Andrew wasn’t looking forward to all the screaming children, but that couldn’t be avoided. Winona was Renee’s oldest child; Andrew remembered sending her a birthday card in the mail recently. She’d just turned four. Allison had two kids, one who was the same age as Winona and one a year younger. Dan and Matt had two with one more on the way - Dan was four or five months pregnant. Their oldest was six and the second child was four. Amalia was three years old now. Andrew liked Amalia well enough, and he liked Renee’s children the most by default, but the others he could live without.
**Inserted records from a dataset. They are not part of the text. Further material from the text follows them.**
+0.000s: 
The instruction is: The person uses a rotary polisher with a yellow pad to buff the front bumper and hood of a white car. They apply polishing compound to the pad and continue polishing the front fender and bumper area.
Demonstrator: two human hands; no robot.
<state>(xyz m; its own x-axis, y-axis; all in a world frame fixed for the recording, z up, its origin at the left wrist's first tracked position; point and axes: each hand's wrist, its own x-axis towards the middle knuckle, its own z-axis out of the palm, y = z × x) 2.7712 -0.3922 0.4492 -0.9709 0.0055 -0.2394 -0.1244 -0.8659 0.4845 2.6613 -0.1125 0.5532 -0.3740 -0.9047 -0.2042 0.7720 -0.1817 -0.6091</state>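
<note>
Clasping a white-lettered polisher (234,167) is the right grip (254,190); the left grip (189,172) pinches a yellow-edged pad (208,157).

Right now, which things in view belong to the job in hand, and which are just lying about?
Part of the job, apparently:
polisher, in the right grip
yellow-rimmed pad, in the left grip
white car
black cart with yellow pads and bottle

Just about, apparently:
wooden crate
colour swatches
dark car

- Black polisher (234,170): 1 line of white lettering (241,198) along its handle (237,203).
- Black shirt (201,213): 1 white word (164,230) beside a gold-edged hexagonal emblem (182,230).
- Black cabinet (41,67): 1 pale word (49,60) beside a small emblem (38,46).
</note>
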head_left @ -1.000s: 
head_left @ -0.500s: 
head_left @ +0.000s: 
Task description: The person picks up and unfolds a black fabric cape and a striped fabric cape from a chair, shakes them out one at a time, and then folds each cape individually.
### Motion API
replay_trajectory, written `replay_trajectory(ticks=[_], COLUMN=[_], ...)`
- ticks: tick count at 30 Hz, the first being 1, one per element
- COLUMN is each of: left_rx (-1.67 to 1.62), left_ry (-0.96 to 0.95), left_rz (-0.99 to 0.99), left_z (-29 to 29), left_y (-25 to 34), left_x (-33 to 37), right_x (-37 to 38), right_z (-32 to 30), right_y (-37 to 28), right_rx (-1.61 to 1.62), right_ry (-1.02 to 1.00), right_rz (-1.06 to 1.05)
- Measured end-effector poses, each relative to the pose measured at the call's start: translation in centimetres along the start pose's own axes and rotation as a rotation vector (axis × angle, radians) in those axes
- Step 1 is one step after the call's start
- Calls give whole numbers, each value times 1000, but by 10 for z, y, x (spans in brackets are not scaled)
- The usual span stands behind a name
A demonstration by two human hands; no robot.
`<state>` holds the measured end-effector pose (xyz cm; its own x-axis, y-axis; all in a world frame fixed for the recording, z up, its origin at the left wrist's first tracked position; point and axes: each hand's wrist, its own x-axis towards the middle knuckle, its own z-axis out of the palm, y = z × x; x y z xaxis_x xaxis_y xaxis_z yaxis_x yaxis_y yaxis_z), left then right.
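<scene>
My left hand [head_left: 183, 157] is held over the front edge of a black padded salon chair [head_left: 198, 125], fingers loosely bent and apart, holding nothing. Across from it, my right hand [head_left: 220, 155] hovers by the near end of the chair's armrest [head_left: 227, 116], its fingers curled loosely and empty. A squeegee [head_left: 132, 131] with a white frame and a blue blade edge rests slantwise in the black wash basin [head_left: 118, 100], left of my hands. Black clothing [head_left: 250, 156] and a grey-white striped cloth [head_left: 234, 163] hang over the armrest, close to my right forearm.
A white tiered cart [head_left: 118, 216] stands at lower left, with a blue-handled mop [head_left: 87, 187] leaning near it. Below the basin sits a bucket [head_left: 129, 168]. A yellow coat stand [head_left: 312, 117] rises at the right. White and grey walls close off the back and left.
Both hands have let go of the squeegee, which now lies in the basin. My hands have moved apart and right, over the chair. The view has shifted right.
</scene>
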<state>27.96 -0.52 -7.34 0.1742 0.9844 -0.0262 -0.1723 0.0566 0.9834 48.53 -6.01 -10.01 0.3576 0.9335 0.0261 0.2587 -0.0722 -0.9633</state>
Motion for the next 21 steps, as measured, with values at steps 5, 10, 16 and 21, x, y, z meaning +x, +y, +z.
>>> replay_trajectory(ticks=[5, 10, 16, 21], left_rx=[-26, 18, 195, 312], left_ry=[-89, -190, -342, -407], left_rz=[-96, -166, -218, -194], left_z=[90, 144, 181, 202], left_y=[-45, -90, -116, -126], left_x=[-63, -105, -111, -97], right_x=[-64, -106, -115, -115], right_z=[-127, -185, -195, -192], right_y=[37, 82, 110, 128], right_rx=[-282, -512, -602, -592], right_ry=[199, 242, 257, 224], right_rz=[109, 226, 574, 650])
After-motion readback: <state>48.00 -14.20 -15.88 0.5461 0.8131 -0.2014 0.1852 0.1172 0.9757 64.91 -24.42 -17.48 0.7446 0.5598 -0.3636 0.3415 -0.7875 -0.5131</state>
The drive to Dan and Matt’s house was spent with Neil regaling Wymack and Abby with stories of his and Andrew’s life since they’d last seen each other. They would be spending a week in Palmetto with the rest of the Foxes - how they had all managed to get an entire week off at the same time, Andrew would never know (maybe Christmas miracles were possible) - and Andrew and Neil would fly back to Colorado after New Year’s. Andrew had never been a fan of the holidays before he’d moved into the apartment with Neil, but on their first Christmas in their new home together, Neil had suddenly developed a newfound enthusiasm for the winter holidays. That enthusiasm was ratcheted up when Dan and Matt hosted the first annual Fox reunion the year they moved into their house with their first child. Every year, Neil looked forward to Christmas more and more. And every year, a little bit of his excitement rubbed off on Andrew. Andrew tried to resist it at first, but it was impossible. He’d stopped trying to resist the things Neil did to him a long time ago.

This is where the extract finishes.